When the call was done she clicked off and held the warm phone to her chest for a moment, as if it were a piece of him. Then she slipped it back into her bag and opened the door. Surveying the room, she watched as Alison caught Ben’s eye and he nodded and held one finger out—wait—so that the person he was with couldn’t see. After a moment he extricated himself with a deft turn and started to make his way over to her. Claire saw Alison’s features soften and her shoulders drop. Now she could relax—Ben wouldn’t desert her until she found her footing.
All evening, Claire had watched Ben work the room as only Ben could, seeking out the uncomfortable and the socially awkward, refilling drinks and matchmaking commonalities. Every now and then he’d look over at her and lift his glass, offering to refill hers, or raise his eyebrows in a bid to rescue her if she needed it. More than once, feeling the warmth of his gaze, Claire wondered how it could be possible to love someone as much as she loved Ben, and yet no longer be in love.
Chapter Three
Ben needed a drink . For the past fifteen minutes he’d been listening to Martha Belle Clancy, Claire’s mother’s best friend, talk about her hobby—a series of needlework dioramas she was making of major Civil War battles (she’d completed six already, through Fredericksburg)— and for at least twelve of those minutes, his glass had been empty. Feigning interest in Martha Belle, a challenge to begin with, was getting harder by the second. Ben had already chatted pleasantly with Claire’s mother about all the things she disliked about New York—the weather, the traffic, the noise—and by now he figured he had just about fulfilled his husbandly obligations.

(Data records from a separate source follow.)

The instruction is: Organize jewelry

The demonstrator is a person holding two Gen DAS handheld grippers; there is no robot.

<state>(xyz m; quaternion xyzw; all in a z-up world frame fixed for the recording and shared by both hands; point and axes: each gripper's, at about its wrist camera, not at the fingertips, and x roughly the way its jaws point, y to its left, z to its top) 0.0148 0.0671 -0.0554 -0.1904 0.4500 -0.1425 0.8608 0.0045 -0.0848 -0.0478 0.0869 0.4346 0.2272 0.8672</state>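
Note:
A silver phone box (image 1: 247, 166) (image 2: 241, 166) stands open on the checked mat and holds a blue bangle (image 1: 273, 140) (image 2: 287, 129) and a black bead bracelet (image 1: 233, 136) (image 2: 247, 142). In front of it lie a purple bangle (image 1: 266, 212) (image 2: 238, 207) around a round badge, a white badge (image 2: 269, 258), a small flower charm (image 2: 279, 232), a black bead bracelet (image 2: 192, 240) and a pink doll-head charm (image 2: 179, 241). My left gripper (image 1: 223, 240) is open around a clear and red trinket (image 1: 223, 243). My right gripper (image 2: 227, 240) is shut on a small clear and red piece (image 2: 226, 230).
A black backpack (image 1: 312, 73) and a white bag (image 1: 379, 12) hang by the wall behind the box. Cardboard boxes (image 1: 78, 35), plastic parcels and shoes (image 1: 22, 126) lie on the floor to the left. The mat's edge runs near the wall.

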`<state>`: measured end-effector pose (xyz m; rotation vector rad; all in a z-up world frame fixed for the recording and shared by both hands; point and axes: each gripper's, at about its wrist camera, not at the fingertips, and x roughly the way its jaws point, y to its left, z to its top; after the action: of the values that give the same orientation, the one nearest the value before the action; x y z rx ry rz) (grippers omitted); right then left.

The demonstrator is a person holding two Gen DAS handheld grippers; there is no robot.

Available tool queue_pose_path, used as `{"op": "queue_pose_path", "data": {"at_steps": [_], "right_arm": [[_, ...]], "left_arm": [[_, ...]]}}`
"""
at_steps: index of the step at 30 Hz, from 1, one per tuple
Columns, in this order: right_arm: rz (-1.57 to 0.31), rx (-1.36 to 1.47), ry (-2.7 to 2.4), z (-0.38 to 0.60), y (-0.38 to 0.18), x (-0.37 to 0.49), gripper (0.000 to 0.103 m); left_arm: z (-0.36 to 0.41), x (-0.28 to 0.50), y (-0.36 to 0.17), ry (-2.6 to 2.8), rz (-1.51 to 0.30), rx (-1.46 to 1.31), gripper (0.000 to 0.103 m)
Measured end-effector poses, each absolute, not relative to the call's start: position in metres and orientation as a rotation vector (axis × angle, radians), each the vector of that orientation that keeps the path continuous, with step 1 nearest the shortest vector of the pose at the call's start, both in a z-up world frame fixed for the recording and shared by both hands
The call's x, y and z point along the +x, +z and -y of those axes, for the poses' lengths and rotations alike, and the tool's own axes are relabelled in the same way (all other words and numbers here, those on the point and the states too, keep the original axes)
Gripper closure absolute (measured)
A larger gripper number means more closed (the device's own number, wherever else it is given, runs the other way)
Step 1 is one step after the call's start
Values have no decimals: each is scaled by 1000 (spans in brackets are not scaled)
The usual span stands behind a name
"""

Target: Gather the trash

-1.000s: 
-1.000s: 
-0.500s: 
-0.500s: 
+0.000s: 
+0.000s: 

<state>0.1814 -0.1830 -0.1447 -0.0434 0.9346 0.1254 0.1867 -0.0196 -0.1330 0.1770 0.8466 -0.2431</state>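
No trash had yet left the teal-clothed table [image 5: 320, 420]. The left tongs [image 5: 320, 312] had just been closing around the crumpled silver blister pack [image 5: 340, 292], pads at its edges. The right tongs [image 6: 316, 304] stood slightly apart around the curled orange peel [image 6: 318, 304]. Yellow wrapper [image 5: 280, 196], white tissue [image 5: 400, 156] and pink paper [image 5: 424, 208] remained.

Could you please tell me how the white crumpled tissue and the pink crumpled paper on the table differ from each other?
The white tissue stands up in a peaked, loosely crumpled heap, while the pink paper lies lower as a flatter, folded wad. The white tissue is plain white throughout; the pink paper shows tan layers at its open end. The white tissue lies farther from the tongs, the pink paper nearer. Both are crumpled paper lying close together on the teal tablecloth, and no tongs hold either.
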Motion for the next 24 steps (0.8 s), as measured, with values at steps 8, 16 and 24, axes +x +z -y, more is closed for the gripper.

Surreptitiously, he glanced around the room—wasn’t a waiter supposed to be circulating? He’d settle for another blue martini, though what he really wanted was a Scotch. Where might Colm have hidden the hard stuff? If Ben could somehow extricate himself, maybe he could hunt it down.
Just then Alison emerged from a crowd in the hall, and Ben was momentarily distracted. He watched as she moved across the room to the drinks table, where the bartender poured her a martini. My God, she’s lovely, he thought—those fine features, bright inquisitive eyes. She seemed flooded with quivering energy, like a doe standing in a clearing. The gray sweater and black pants she was wearing reminded him of how she’d looked in England ten years ago. With faint creases around her eyes, her slim body softened slightly by motherhood, she was still, he thought, gamine, with an Audrey Hepburn–like grace.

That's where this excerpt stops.